The author writes that “silence changes us” that failing to speak out makes us complicit. I agree completely. Which is why I am not staying silent: rhetoric comparing American law enforcement to the Gestapo, published in a community where school staff are organizing students to protest those same officers without parental knowledge, is not speaking truth to power. It provides intellectual cover for an escalation that has already turned lethal.
Legitimate concerns deserve legitimate treatment. Are there heavy-handed enforcement cases? Yes, and federal courts are adjudicating them. Have individuals with legal status been incorrectly detained? Yes, and those cases should be challenged through legal channels Is there a genuine policy debate to be had? Absolutely and it deserves to be made honestly, not dressed up as a moral emergency.

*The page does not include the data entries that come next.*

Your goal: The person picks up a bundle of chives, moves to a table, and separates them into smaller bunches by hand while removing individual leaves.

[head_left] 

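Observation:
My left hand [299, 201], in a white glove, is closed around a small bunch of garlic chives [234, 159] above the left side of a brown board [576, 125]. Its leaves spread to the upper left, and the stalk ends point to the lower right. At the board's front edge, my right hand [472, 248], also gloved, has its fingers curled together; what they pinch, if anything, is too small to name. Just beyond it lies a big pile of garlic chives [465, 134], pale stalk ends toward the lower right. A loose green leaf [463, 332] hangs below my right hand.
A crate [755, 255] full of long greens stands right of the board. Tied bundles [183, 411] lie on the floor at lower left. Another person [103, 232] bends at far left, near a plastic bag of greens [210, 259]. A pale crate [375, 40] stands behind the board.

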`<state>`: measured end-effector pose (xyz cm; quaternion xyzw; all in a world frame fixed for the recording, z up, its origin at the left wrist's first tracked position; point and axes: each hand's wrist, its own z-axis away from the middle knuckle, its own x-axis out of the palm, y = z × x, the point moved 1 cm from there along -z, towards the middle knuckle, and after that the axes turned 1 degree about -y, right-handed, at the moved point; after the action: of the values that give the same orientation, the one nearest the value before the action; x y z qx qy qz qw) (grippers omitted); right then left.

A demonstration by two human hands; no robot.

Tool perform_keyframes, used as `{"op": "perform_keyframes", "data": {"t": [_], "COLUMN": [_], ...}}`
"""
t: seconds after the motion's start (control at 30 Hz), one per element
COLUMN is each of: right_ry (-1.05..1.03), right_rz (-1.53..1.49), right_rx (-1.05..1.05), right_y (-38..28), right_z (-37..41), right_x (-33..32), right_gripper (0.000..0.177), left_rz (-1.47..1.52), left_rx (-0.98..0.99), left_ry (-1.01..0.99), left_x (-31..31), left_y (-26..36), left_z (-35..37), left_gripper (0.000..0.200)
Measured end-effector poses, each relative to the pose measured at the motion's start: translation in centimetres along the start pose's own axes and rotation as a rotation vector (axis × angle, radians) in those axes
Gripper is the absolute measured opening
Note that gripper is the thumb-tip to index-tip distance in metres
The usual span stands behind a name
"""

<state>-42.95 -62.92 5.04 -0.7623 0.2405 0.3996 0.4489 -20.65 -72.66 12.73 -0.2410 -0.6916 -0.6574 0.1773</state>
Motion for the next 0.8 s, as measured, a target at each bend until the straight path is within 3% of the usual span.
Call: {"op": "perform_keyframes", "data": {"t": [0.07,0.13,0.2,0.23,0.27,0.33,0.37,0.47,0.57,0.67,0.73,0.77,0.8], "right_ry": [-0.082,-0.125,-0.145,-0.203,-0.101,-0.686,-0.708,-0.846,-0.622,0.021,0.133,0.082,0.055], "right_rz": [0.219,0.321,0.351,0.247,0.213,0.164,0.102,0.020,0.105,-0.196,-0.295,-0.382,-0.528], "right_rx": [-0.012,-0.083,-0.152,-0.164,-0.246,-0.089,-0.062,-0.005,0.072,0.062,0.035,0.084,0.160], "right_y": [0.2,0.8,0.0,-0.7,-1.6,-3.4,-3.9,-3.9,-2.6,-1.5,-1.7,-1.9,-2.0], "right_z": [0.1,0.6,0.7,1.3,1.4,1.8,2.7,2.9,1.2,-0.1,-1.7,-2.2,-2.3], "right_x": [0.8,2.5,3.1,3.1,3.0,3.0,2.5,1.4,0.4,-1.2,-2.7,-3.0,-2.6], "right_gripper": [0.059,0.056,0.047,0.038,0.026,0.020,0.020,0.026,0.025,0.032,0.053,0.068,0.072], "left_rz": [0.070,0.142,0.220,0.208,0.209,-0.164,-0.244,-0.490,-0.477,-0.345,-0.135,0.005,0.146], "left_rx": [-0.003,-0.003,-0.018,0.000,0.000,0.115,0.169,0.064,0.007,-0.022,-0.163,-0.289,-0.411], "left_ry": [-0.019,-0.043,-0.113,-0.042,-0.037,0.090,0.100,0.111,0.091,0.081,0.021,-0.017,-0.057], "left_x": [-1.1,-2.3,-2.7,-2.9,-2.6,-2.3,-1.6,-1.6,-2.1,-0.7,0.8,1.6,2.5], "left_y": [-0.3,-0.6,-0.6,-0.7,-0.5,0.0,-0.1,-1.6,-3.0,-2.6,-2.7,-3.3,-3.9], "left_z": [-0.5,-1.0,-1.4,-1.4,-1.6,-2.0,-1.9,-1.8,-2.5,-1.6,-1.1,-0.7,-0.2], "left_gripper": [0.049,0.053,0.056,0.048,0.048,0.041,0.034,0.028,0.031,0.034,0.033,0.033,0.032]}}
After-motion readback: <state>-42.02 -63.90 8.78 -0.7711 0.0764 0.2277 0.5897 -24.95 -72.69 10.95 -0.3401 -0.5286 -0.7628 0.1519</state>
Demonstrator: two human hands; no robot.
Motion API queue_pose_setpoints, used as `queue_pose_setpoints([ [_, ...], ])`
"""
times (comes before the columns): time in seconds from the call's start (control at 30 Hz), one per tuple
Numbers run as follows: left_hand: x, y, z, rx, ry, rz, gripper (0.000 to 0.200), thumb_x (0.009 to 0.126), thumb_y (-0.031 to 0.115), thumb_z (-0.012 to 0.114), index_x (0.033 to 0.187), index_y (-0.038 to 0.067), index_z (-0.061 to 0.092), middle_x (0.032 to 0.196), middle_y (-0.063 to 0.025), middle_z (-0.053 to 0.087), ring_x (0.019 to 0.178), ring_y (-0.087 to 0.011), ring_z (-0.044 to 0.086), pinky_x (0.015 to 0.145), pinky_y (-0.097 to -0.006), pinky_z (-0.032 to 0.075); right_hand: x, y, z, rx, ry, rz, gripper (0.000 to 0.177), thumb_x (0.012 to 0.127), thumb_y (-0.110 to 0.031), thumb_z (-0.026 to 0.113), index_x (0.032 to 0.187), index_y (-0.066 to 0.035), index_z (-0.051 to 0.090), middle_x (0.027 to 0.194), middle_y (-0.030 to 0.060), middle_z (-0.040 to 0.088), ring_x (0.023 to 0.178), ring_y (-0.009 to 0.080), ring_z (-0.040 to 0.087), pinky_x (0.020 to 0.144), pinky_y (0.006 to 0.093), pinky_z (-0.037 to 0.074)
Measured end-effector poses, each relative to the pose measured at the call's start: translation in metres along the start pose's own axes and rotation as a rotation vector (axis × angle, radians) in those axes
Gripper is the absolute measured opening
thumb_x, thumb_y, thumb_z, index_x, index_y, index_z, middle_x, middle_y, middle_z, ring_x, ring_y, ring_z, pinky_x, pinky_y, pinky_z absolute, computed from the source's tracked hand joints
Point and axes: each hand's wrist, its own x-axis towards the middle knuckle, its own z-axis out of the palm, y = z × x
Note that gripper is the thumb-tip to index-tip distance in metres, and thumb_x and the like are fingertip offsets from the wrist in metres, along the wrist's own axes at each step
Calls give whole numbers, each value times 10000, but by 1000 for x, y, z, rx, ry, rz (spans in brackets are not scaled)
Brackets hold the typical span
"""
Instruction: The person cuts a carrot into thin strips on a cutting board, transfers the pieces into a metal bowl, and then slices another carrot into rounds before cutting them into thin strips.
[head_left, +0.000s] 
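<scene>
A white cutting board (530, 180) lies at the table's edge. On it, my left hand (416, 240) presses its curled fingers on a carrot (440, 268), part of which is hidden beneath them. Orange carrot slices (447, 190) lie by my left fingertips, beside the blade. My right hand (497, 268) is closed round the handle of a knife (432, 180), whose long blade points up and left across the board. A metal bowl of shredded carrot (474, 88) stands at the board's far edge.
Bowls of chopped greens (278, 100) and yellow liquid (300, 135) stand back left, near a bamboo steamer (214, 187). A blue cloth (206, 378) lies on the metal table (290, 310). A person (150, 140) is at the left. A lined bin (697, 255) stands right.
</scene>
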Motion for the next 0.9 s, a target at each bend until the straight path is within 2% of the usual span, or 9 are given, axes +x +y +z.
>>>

None of that requires the Gestapo analogy. What the analogy does is transform a policy disagreement into a moral emergency requiring immediate resistance and resistance means different things to different people. Some write columns. Some organize walkouts. Others track agents’ vehicles around the clock and storm their hotels. Words create environments. Environments produce behavior. Two people are dead, and those who built that environment are now claiming they only meant to raise awareness.
We can debate immigration policy. We should. But we owe each other the honesty of debating it as what it is: a genuine, difficult question about law, sovereignty, and human dignity. Not a reenactment of history’s darkest chapter, with federal agents cast as villains and organized resistance as heroism. That framing does not inform. It inflames. And the damage does not stop with today’s readers it continues with every student who was handed a sign and told which side of history to stand on.
The Gestapo comparison is not analysis. It is gasoline. And this community deserves better than that.